Ok, so for the last week or two I’ve been off on an adventure of sorts with persistent media data structures. At first I was like “Surely a good solution exists?” this isn’t a new problem. Unfortunately I was unable to locate any solutions that were open source (non-GPL) and written entirely in managed code. So then I thought I’d give it whirl and just go build something simple. That was a few days ago and I thought I’d share some of the experiences I’ve been through and those I’ve yet to tackle by starting this series of posts.

First things first, I need a box. A ‘box’ meaning what criteria defines the solution. In essence what am I trying to accomplish?

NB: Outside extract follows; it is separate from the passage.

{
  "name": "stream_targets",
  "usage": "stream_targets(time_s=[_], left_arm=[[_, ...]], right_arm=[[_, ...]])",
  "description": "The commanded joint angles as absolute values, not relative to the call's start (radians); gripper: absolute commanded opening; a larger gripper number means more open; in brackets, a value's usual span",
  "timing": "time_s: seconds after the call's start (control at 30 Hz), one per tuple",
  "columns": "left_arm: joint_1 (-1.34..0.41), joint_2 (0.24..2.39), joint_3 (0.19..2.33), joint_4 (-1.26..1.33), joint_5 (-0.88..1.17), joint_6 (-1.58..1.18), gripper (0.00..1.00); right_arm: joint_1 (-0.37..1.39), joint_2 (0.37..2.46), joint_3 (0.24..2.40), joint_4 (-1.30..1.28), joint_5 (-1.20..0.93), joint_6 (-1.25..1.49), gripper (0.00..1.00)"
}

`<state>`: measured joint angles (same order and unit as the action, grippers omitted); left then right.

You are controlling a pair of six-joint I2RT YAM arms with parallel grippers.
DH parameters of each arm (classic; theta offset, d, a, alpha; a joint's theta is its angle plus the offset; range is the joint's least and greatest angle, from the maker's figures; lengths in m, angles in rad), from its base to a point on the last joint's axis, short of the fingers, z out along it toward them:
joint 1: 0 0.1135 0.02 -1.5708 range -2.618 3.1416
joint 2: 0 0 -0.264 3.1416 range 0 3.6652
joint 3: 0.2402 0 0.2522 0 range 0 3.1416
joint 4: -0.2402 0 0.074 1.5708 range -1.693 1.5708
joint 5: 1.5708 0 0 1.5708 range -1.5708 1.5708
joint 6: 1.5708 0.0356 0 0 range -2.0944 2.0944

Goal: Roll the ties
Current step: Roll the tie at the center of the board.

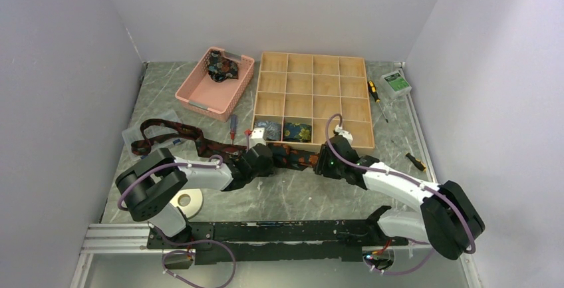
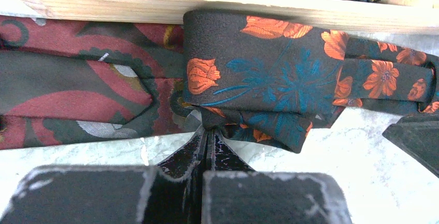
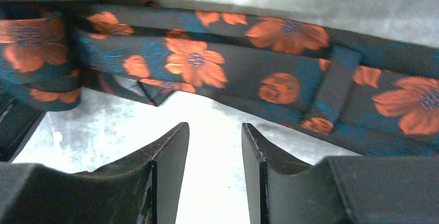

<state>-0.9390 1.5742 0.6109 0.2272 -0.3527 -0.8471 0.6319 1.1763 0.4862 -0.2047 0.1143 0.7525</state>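
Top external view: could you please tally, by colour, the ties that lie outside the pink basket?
Black fabric tie with orange flowers: 1
Maroon paisley fabric tie: 1
Navy rolled tie, yellow print: 1
Pale grey rolled tie: 1
Total: 4

Folded end of dark orange-flowered fabric tie [image 2: 269,74] sits tight against front wall of pale wooden divided box [image 2: 129,6], no passage behind. Grey marbled bench [image 3: 217,110] free on near side. Maroon patterned tie [image 2: 77,94] blocks left. Left gripper [image 2: 207,133] and right gripper [image 3: 215,136] crowd near edge.
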Motion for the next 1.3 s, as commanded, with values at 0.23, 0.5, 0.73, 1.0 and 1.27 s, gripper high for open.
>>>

  1. Entirely managed code, and commercially embeddable open source (non-GPL)
  2. I want to interact with the database as an IDictionary for an interface
  3. I want the whole thing stored in one single file on disk
  4. I want to be able to update (read then write) an entry as an atomic operation
  5. ACID (Atomicity, Consistency, Isolation, Durability) operations
  6. A minimal MVCC at least providing for lockless reading from cache
  7. Low memory requirement, I want to be able to use it when it doesn’t fit in memory

Thats really all I want, a persistent IDictionary, fast, concurrent, scalable, quick and easy to use. That shouldn’t be hard, right? LMAO, Seriously I knew going in this was no walk in the park. That probably explains the lack of choices available.

Picking a data structure… Well I’m aware of several that fit this well. Rather quickly I narrowed my choices down to three well defined data structures: Hash Table, B Tree, or B+ Tree. After some reading through various websites on the application of these I found most often the preferred choice seems to be the B+ Tree as it provides several key benefits. First among these was iteration over key+value, including iteration over a key range, is easy to implement. Secondly disaster recovery is a little easier as all values are stored in the leaf nodes as opposed to a true B Tree where if your hierarchy is foo-bar you can’t recover all the values.

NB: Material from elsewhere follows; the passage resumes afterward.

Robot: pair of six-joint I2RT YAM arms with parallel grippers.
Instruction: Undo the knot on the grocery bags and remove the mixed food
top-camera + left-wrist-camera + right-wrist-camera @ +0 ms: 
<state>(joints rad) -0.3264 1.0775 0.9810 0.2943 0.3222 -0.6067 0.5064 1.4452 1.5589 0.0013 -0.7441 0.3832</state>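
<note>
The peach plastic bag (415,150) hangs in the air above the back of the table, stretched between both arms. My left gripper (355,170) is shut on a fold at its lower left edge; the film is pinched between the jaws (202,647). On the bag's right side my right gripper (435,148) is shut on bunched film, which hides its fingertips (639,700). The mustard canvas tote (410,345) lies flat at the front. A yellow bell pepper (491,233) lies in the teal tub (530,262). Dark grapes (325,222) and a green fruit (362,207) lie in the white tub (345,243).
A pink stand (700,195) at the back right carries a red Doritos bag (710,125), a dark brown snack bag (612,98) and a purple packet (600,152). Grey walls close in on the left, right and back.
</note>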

So at that point I know what I’m building, A B+ Tree that supports ACID operations and implements the generic IDictionary. The first step along this road was easy enough, make anything work. At the same time I didn’t want to rework the algorithm horribly once I got it working so I spent some time looking around the net.

One of the things that concerned me from the get-go was the cost to rewrite the tree when I hit the bottom (leaf). This requires that every node have knowledge of it’s parent. While this might seem like a reasonable thing at first it proved to be problematic at best. Basically the gist of the problem is that you wind up with one of two solutions, either you acquire write locks all the way down the tree so you can reorganize, or you acquire read locks down the tree and attempt to elevate the lock. Both of these approaches are crazy broken. Read lock elevation is just a broken concept to begin with IMHO, so that was a non-starter as the inevitable dead-lock and restart would be the result. Write locks all the way down the tree basically means you have no concurrency for write operations, so that’s out.

So what is the solution? Well I settled on a preemptive reorganization as you descend the tree. Basically if I’m going to insert, and I pass through a node that is full, I split the node. If I’m deleting, and I pass through a node that is at the minimum size, I join the node. This idea appealed greatly to me as it allows me to release the parent lock immediately after I check the size of the child I just locked. Another benefit is that children no longer need any reference to their parent making a reorganization quick and easy. Another great benefit is that multiple writers can exist within the tree at any given moment allowing for improved concurrency. Best of all was that now locks (write for insert/delete, or read) originate at the root and work their way down the tree. This eliminates any possibility of dead-locks within the tree (at least for a single operation).

So with this basic grasp of how I want the algorithm to behave I quickly got started. To get moving quickly I decided that my first pass would keep everything in memory and use a handle/pinning construct to allow me to swap out the storage mechanic later. I implemented the interface and immediately began writing the Add() method. To make my life easier I added a Print() method to dump the tree and then wrote a test harness to exercise the tree. By the time I finished Remove and Modify I had a pretty good start.

One thing I saw on Wikipedia about B+ Trees is that the leaf nodes can be a doubly-linked list allowing for fast iteration. So my first pass at the above implementation provided support for this. I realized later that this became a point of concern. Firstly it offended me to have the additional if/else statements in the split/join since they were already complicated enough. Yet the real problem came with multiple writers. The potential for dead-lock was back since I did not necessarily own a lock on the parent of the prev/next leaf. Thus I rewrote the enumeration to work from keys, and threw out the whole linked list thing.